Friday Ephemera
Helping hound. (h/t, Darleen) || Major sheddage. || Adventure sheet offers wetness protection. || A guide to the immune system and its tiny, violent dramas. || Upscaled micro-organisms. || New York, 1900. || On the neurotic farce of woke classical music. (h/t, Sue Sims) || Sales may have suffered. || Field lines detected. || Colliding light. || “The toilet… can generate half a kilowatt hour of electricity.” || It ain’t the years, it’s the mileage. || Snack bar of yore. || Bicycles for animals. || London Picture Archive. (h/t, Things) || Leftist parenting. || A pathologically self-involved nightmare on legs. || Racial narcissism. || Lo and behold. || And finally, progressively, “I’m going to try my best to respect that.”
“11 black opera singers you should know about”
https://www.classicfm.com/discover-music/periods-genres/opera/greatest-black-opera-singers/
‘Princess’ Battle is a beautiful singer, but redefines the term prima donna to an entirely new level. How Wynton Marsalis coped with her when they cooperated on an album I have no idea.
On the neurotic farce of woke classical music.
I wonder if Ray Bradbury ever realized that Fahrenheit 451 would be used as a How-to manual?
A pathologically self-involved nightmare on legs.
“Unless I say otherwise…”
1 litre of petrol contains about 9.2 kilowatt hours of energy. (based on 44MJ/kg and density 750kg^m3)
Therefore the 0.5 KWh toilet mentioned is equivalent to 0.054 litres of petrol = 54mils = .012 imperial gallons.

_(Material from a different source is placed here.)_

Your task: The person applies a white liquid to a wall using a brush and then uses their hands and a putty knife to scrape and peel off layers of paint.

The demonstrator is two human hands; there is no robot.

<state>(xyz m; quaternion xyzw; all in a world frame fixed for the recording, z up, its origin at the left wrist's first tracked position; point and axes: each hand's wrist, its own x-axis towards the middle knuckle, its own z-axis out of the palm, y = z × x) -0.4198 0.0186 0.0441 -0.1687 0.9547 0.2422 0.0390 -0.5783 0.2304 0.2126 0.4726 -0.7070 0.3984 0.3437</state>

(I have done this in a bit of a rush because I need to get to the pub before the meat raffles finish, so there may be errors, but probably not by an order of magnitude)
Morning, all.
I need to get to the pub before the meat raffles finish,
Er, meat raffles…?
“Fabulous news.”
Not parody.
“Er, meat raffles…?”
To paraphrase that annoying Aussie child in the climate ads, ‘It’s a thing now’.
David @ 06.49. Many pubs and clubs in England run a ‘raffle’ for a selection of meat – chicken, beef etc.
£1 a ticket, win £20 of sausages…..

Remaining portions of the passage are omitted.